We also want to stress once again that HPC stands for High Performance Computing and that a supercomputer is not like a very High-end Personal Computer.

Scaling¶

The performance of a computer cannot be understood from a single parameter. Instead we've seen that many parameters characterise the performance of computer. The clock speed of a CPU is only one of those parameters. There are also many latencies that need to be taken into account: memory latencies at the various levels of the memory hierarchy and of storage, communication latency, but if you would study into more detail than is possible in these lecture notes how to obtain maximal performance from a computer, also latencies in instruction execution. The bandwidth of several components also has to be taken into account: bandwidth to the various levels of the memory hierarchy and to storage, bandwidth between CPUs in a shared memory system and bandwidth of the interconnect. And the number of instructions a CPU can execute simultaneously is also a kind of bandwidth. When you're interested in solving big problems, you're also interested in the capacity of memory and storage.

Not all these parameters are as cheap to scale, or improve over time at the same rate. As we will also discuss a bit further in this chapter, physical limitations have put a bound to improvements in CPU clock speed and latencies. The finite speed of light (30 cm/ns in vacuum and roughly 20 cm/ns in glasfiber, or 10 cm/cycle in vacuum for a 3 GHz processor) and speed of signals in copper wires is just one of those limitations. The growth of the bandwidth of memory, disks and network connections tends to be slower than the growth of the theoretical peak performance of a computer system.

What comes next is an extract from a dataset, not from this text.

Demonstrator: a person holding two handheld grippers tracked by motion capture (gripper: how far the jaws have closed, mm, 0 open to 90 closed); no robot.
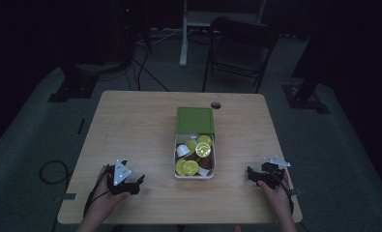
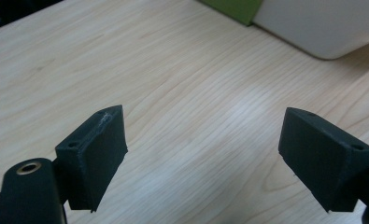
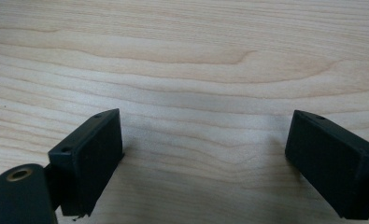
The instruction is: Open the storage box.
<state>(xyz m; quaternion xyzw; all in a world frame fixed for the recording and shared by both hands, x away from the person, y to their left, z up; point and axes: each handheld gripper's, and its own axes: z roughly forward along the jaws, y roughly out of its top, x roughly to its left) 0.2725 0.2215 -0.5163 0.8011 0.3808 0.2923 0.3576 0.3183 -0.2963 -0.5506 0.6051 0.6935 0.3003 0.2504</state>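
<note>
High view overhead facing forward, gripper views close over table, shared woodgrain

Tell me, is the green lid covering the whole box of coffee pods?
No, in the high view the green lid covers only the far part of the box, leaving yellow-topped pods exposed at the near end.

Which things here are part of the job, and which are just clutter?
In the job:
- box of capsules, mid-table
- green lid, slid partly back over the box
- left gripper and right gripper, both open, on the table either side of the box

Lying about:
- chair behind the table
- cables on the floor
</note>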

As a result of these restrictions, it is simply not possible to build a supercomputer were all these parameters would be, e.g., 100 times better than in your PC or smartphone so that your PC software would simply run and run 100x faster. In fact, the opposite may be true. For some applications a High-end PC is unbeatable because of its compact size and (though less so nowadays) thin software layer as it is a personal device, as this guarantees minimal latencies. As we have seen in several examples, "bigger" often means higher latencies that need to be hidden. E.g., a bigger memory has to sit physically further from the CPU so access will be slower. A bigger disk system needs a different way of managing it then the SSD that sits just next to the processor in your PC and will be slower. We no longer build processors cores out of multiple chips, not only because it is not really needed anymore, but if we did the clock speed would be low as signals would travel too slowly to the other end of the processor core.